No obstante que la contienda por la educación incluye a bastantes actores, diversas posiciones políticas y orientaciones ideológicas, a veces es conveniente agruparlas en reductos polares para entresacar las aristas cardinales de los debates. Pongamos por ejemplo la evaluación docente dentro de la Reforma Educativa que el próximo gobierno quiere enterrar y que el que fenecerá en menos de dos semanas todavía defiende. Lo hace con proclamas y los pocos instrumentos políticos que le quedan.
El que viene tiene activos por delante, pero no se vislumbra cuáles serán sus herramientas institucionales; las políticas están a la vista: una coalición de intereses de la Coordinadora Nacional de Trabajadores de la Educación y de Morena, bajo el mando del presidente electo, Andrés Manuel López Obrador.
Aun desde antes de que naciera el Servicio Profesional Docente y entrara en vigor la Ley del Instituto Nacional para la Evaluación de la Educación, una narrativa contestataria comenzó a penetrar el ambiente. Rezaba que, por instrucciones de la Organización para la Cooperación y el Desarrollo Económicos y otros organismos intergubernamentales, se trataba de evaluar a los maestros para denostarlos, castigarlos, someterlos y tenerlos bajo un control autoritario al servicio del neoliberalismo. En suma, para desprestigiar a la profesión docente.
El discurso oficial de la reforma, por el contrario, puso el acento en una evaluación para mejorar la práctica pedagógica y regular los procedimientos de ingreso, promoción, recompensa y permanencia en el servicio educativo. Si bien sus abogados reconocían la influencia de tendencias globales, insistían en la necesidad de que México conociera cuál es el estado profesional de los docentes, sus fortalezas y debilidades con el fin de diseñar mecanismos para incrementar las primeras y empequeñecer las segundas.
La narrativa disidente nunca quitó el dedo del renglón, imputó —y lo hizo con eficacia— que la reforma era laboral, no educativa y que la evaluación es punitiva. Para reforzar sus argumentos recurrió al parlamento de la movilización, una propaganda conveniente a sus propósitos de ganar adeptos más allá de los estados donde la CNTE es dominante. Intelectuales y periodistas hicieron suyo el reclamo y abonaron con sus análisis a censurar al INEE y, en consecuencia, a debilitar la prosopopeya de la Secretaría de Educación Pública y del Instituto.

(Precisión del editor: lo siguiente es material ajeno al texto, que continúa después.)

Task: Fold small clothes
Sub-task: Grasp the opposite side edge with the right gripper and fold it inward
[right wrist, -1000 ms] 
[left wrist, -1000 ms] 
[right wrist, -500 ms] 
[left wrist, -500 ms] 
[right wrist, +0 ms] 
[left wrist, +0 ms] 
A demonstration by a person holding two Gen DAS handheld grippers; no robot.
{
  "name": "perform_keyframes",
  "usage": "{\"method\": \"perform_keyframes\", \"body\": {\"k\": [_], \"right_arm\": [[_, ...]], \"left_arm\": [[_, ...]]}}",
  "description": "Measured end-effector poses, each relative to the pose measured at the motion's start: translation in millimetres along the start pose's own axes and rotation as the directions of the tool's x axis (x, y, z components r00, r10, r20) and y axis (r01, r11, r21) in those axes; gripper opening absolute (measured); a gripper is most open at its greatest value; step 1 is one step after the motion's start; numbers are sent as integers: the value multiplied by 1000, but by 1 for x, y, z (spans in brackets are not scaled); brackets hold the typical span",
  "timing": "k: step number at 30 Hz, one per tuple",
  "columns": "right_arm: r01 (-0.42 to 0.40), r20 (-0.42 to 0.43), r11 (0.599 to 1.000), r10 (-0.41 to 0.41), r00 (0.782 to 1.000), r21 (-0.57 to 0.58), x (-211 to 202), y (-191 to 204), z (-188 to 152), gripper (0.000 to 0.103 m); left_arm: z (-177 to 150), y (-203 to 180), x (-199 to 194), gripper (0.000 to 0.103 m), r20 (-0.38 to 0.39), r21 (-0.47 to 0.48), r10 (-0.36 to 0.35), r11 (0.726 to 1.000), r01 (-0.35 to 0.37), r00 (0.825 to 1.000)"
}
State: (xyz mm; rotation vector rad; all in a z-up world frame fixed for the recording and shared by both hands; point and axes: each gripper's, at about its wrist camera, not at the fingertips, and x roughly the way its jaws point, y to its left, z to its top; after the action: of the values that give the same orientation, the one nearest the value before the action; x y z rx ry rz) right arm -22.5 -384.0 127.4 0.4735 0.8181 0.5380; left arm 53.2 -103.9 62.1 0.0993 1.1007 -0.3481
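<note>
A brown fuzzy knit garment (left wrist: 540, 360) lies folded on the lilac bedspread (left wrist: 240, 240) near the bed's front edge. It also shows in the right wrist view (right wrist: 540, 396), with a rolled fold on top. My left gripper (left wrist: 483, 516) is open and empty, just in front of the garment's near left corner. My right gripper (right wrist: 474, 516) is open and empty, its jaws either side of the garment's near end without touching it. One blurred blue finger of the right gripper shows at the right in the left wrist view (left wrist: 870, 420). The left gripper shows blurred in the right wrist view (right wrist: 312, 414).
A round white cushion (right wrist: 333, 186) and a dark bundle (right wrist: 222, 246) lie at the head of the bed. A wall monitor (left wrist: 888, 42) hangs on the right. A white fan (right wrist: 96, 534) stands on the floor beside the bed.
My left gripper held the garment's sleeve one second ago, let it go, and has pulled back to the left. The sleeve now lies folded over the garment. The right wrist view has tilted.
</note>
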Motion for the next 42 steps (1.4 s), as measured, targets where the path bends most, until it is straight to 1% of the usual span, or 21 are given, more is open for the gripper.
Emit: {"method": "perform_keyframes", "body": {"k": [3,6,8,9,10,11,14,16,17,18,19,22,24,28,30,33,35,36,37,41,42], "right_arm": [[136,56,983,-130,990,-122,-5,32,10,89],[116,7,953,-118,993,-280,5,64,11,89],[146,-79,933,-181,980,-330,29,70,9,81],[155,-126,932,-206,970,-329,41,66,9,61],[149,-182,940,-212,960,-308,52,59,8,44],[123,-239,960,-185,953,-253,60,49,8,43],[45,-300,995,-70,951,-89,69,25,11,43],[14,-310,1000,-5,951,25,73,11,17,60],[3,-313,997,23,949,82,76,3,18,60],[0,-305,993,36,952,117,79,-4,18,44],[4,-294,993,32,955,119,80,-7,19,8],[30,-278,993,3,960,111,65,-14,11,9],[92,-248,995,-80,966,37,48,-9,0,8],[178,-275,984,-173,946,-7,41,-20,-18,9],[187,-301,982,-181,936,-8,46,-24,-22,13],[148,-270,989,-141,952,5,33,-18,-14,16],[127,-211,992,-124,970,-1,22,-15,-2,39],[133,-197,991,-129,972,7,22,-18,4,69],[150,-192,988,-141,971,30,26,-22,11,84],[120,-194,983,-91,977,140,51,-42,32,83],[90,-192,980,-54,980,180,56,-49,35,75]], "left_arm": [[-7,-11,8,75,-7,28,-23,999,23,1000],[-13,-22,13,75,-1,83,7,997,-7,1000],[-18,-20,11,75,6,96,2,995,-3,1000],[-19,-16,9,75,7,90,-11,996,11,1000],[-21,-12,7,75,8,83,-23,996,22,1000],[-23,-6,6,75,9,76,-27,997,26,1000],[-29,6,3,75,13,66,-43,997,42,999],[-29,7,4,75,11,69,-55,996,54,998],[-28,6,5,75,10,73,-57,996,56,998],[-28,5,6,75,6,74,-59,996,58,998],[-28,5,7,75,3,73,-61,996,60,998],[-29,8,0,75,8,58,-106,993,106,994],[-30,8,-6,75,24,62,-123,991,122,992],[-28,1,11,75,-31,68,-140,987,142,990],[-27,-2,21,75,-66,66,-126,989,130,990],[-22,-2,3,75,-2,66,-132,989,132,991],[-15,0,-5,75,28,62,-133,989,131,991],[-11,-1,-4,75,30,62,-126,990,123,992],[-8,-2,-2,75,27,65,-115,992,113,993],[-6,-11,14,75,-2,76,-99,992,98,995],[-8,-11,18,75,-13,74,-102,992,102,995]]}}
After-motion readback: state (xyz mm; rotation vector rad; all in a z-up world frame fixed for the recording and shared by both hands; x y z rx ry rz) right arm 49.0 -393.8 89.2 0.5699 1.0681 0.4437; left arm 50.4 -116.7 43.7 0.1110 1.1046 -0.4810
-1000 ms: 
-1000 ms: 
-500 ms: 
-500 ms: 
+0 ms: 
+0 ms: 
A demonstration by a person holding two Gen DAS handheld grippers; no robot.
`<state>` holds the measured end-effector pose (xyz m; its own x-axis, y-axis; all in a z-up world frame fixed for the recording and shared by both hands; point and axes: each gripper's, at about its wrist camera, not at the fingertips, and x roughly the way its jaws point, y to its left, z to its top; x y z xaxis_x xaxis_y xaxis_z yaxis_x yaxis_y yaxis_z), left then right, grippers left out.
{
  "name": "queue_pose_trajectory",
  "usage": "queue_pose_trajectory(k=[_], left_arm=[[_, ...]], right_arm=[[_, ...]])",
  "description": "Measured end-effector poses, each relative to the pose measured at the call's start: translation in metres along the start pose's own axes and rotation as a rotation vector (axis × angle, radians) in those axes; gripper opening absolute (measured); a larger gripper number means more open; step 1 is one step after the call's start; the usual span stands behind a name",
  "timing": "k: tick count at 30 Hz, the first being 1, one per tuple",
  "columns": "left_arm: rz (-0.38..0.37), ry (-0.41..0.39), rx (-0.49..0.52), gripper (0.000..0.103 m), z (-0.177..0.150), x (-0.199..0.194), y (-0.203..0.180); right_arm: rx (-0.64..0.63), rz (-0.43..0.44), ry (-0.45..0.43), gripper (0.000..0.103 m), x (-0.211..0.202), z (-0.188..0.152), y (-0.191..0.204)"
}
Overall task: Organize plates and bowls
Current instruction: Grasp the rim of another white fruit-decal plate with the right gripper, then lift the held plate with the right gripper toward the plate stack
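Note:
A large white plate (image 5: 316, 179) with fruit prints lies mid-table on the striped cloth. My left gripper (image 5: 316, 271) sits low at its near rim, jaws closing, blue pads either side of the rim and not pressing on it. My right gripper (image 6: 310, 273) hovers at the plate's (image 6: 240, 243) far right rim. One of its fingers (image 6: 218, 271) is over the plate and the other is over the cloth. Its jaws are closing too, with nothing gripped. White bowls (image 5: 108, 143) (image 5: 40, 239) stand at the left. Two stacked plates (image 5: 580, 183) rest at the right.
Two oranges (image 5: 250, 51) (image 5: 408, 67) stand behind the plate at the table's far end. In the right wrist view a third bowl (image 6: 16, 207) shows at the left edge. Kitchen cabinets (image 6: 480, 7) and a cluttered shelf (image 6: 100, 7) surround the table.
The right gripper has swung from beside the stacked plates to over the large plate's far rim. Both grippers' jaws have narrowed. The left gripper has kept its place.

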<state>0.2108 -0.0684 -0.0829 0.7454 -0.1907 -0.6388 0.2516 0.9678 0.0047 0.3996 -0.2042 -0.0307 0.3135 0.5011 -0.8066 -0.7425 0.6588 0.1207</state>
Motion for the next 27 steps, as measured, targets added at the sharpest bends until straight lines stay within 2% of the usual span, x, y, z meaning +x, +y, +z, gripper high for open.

El INEE y la SEP pusieron en juego artefactos sólidos en su estructura metódica, pero con escasa penetración en la plaza pública. No construyeron un discurso vigoroso para transferir al magisterio las bondades del SPD, es decir, la oferta de profesionalización y crecimiento intelectual y moral. Los activos de la reforma quedaron incrustados en la ley con un lenguaje burocrático, aunque es el arreglo del proceso legislativo. Mas no pudieron traducirlo a palabras propias de los maestros, a pesar de que pusieron el acento en las cataduras de mejoría, como énfasis en el aprendizaje (situado, activo), la escuela al centro y porciones de autonomía para ejercer la práctica curricular. Las proclamas fueron infructuosas contra la oratoria incendiaria.
La contienda por la conducción del sistema educativo mexicano es de larga data, no se terminará con el arribo del nuevo gobierno. Cada reforma, aunque sea frágil, deja una impronta en el sistema. Lo que nos enseña la historia es que la escuela es una institución perdurable, que genera mecanismos de defensa contra embates de todo tipo. De que ha cambiado, ha cambiado, pero ha sido de manera gradual, no con grandes trancos. Incluso, las reformas trascendentes, como la de la educación socialista y la de la unidad nacional, o las no tan cimeras como las de los gobiernos de Echeverría y de Salinas de Gortari, o la más nociva que benéfica producto de la alianza entre el presidente Calderón y Elba Esther Gordillo, dejaron huella. La del gobierno de Peña Nieto dejará muchos puntos, aunque los legisladores —que se comportan como opositores y no como parte del grupo gobernante— no quieran dejarle ni una coma.
Lo mismo pasará con la evaluación. El debate seguirá. El INEE con su estructura actual desaparecerá, pero ciertas de sus funciones permanecerán, ya dentro de la SEP o en un Instituto sin autonomía. La narrativa, sin embargo, tal vez mude. La evaluación ya no será punitiva sino espléndida.
RETAZOS
Llegué a la conclusión de que el tiempo mexicano dura seis años, ni un minuto más.